_ASSIGNMENT_: Taking the records line by line, how many lines contain the word "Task"? Answer with the number only.

(Stored items from a collection)
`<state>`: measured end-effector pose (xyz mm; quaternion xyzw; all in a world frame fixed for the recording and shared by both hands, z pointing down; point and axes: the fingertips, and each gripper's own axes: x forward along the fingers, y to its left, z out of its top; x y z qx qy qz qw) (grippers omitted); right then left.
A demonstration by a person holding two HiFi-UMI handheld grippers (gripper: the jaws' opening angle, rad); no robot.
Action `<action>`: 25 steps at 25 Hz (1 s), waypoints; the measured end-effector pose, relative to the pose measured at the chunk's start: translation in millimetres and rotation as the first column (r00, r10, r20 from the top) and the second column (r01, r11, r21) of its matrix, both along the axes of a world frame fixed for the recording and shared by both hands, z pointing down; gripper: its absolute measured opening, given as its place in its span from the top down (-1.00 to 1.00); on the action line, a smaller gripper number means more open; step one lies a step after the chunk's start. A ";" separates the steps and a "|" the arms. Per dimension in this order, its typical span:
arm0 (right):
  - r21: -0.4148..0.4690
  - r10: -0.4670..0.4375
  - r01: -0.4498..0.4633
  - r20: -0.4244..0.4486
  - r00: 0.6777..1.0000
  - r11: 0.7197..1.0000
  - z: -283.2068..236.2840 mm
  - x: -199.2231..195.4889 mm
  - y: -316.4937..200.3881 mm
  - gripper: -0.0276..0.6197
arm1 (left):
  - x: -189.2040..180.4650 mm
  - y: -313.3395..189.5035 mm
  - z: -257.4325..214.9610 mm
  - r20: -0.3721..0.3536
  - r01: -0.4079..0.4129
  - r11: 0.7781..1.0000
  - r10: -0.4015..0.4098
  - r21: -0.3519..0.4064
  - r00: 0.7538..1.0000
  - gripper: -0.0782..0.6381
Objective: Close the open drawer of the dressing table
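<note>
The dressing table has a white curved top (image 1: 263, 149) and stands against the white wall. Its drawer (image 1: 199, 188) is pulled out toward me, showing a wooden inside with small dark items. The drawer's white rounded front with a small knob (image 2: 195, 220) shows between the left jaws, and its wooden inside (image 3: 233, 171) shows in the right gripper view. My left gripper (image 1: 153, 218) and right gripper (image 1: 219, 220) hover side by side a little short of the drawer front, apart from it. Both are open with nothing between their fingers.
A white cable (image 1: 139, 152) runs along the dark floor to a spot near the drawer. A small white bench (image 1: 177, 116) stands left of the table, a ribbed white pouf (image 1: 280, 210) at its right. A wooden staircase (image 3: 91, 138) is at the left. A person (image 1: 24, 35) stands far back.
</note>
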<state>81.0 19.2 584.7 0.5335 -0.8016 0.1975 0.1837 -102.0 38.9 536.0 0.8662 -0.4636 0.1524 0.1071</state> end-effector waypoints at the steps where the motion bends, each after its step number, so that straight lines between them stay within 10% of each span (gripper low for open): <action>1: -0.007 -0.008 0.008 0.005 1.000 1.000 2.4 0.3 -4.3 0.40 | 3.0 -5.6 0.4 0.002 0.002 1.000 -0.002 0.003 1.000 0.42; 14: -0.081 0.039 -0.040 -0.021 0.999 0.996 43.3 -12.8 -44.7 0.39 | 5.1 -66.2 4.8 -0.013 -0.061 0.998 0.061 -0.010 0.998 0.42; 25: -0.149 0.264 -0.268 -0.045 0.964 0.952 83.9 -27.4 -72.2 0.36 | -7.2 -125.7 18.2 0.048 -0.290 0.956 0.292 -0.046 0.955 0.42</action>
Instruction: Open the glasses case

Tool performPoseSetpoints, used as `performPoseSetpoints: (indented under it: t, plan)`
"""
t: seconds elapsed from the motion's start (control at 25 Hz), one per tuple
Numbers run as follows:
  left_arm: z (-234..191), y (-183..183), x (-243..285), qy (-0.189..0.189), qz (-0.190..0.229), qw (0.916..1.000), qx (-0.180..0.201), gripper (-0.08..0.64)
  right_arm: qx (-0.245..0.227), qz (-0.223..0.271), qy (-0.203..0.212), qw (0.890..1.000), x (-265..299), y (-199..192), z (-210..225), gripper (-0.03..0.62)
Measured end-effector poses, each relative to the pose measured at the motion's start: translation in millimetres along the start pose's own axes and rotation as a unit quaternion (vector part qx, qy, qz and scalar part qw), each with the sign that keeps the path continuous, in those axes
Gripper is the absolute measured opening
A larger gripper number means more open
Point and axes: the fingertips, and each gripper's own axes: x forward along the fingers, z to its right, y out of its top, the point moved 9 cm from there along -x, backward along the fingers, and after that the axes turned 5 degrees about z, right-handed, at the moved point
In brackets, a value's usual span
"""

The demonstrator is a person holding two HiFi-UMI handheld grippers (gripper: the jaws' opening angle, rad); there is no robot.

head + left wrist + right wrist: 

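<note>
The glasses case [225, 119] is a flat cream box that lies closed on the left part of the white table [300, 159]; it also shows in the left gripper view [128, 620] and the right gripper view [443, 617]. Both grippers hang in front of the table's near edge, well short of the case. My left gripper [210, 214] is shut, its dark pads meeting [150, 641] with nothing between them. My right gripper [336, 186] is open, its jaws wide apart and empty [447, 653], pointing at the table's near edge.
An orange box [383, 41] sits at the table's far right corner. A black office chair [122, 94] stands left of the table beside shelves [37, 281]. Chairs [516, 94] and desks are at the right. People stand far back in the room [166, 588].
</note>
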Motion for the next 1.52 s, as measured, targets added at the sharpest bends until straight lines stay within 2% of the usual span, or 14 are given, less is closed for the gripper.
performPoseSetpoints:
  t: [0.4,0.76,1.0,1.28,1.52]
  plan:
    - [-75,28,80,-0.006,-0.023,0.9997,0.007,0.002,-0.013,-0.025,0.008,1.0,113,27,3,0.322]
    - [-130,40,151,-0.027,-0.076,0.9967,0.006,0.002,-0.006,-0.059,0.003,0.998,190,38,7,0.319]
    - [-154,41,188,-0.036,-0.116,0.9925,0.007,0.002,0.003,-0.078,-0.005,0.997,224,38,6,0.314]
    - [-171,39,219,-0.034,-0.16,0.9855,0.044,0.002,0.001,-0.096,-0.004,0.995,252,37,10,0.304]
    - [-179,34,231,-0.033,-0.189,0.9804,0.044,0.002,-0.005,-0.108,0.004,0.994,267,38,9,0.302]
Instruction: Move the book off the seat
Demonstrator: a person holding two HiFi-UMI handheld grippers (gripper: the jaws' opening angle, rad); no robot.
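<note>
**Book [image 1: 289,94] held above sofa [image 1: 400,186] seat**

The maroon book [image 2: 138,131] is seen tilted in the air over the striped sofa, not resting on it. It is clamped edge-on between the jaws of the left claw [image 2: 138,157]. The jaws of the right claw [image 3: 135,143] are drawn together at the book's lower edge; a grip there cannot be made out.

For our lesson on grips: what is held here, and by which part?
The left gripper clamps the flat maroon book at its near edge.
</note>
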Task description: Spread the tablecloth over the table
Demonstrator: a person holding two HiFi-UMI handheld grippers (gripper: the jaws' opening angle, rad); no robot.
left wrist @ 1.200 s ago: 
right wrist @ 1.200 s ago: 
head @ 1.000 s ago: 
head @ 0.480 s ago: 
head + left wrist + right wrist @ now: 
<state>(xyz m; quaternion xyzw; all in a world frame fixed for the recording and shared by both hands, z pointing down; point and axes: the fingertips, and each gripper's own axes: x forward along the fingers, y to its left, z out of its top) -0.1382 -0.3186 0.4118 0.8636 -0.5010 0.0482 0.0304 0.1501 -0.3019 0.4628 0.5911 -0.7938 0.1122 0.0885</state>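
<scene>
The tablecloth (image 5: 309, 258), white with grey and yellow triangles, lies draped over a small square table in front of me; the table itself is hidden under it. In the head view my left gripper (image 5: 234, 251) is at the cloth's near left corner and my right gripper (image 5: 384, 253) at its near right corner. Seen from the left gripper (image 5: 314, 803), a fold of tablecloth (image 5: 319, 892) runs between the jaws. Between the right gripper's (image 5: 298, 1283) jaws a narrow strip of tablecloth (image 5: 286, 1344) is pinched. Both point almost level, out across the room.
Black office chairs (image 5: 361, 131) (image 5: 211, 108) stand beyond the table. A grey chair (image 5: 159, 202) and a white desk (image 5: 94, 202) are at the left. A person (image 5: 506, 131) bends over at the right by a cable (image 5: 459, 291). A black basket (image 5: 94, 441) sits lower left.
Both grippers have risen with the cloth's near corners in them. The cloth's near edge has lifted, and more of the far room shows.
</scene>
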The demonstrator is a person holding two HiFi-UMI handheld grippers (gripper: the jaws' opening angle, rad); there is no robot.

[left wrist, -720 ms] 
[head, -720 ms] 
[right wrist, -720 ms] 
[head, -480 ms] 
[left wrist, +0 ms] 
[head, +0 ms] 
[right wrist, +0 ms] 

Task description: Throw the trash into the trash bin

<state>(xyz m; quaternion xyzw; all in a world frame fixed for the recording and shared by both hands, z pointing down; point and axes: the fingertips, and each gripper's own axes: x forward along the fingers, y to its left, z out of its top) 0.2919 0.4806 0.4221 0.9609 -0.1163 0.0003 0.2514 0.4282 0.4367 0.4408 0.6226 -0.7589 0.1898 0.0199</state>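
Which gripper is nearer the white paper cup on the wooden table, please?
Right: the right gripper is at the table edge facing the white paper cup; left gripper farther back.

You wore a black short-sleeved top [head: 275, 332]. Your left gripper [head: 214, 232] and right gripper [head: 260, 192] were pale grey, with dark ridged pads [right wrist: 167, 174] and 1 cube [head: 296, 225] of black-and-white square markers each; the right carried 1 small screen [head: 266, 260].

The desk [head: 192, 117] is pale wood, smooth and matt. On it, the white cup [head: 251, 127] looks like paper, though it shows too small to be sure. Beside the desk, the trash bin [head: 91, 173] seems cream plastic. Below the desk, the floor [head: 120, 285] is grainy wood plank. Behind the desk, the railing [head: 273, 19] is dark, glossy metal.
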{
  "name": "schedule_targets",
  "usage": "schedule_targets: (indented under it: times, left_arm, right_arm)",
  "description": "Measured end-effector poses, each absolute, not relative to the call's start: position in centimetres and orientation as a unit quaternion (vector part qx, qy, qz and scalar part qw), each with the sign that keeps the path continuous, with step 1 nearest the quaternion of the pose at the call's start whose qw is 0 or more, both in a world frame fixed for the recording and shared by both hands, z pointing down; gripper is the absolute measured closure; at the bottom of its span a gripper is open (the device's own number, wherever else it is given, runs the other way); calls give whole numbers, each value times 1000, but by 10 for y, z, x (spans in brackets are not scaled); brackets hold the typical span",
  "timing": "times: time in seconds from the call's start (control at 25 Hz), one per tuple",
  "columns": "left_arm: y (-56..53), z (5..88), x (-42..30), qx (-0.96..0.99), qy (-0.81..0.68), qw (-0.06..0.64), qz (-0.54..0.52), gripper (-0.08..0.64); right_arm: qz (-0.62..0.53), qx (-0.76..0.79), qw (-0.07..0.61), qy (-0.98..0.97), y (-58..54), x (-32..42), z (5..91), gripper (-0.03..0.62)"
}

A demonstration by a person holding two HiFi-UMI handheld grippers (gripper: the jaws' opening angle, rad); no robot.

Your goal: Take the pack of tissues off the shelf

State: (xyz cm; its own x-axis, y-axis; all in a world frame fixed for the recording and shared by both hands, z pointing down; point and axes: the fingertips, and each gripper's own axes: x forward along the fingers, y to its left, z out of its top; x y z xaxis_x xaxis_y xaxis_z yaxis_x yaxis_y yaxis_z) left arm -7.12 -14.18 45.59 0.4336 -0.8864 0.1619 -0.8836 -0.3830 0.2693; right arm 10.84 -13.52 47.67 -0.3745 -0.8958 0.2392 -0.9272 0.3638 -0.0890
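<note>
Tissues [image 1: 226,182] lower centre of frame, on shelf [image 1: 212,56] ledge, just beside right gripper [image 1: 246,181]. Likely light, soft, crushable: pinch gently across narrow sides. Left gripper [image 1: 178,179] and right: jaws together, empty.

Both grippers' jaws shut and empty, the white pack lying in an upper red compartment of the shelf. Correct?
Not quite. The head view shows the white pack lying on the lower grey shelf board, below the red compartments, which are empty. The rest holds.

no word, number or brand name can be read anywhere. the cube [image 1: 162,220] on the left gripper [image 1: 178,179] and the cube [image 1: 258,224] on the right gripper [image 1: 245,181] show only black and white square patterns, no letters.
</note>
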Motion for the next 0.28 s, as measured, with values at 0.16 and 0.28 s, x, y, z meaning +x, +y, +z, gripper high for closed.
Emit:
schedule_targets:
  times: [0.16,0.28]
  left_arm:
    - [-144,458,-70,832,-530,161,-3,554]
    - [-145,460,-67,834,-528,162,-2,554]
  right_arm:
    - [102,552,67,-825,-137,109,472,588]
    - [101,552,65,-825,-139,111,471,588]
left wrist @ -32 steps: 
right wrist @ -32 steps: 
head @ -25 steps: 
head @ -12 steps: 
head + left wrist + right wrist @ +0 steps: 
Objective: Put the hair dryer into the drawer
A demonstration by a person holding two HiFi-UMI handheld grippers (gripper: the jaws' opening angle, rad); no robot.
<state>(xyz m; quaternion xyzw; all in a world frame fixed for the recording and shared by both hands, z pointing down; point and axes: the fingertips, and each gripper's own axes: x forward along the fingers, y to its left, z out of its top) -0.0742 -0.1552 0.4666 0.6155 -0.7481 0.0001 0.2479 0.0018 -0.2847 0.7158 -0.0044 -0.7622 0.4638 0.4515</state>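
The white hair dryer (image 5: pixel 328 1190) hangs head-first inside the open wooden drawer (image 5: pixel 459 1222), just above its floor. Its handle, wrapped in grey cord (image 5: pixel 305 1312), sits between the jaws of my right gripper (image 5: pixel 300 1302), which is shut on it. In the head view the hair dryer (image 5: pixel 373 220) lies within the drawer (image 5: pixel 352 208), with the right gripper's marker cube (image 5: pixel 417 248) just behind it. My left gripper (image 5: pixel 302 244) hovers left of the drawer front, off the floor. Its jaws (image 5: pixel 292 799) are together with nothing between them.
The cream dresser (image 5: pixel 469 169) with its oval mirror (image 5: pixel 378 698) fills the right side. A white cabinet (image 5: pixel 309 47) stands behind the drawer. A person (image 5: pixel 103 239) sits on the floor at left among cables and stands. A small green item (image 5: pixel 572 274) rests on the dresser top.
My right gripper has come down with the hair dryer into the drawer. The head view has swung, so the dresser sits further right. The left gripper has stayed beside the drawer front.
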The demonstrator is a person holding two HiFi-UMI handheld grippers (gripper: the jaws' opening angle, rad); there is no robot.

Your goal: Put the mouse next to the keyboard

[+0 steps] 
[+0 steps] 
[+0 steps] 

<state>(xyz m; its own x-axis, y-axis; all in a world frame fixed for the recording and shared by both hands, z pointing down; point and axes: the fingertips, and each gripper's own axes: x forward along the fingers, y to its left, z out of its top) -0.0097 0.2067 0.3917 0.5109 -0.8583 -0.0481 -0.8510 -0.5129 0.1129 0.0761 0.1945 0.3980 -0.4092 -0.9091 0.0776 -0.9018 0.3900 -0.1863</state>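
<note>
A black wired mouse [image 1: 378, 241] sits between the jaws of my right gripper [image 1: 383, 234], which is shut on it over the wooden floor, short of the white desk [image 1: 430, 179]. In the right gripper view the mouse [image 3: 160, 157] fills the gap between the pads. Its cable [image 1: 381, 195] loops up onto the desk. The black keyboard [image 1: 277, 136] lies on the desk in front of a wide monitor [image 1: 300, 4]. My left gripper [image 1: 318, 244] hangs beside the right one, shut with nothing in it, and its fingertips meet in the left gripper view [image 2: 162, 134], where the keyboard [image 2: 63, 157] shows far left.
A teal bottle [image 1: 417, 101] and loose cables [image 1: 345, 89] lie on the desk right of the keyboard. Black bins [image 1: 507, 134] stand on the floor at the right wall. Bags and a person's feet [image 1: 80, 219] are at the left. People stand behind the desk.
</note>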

_ANSWER TO THIS PROBLEM_: 2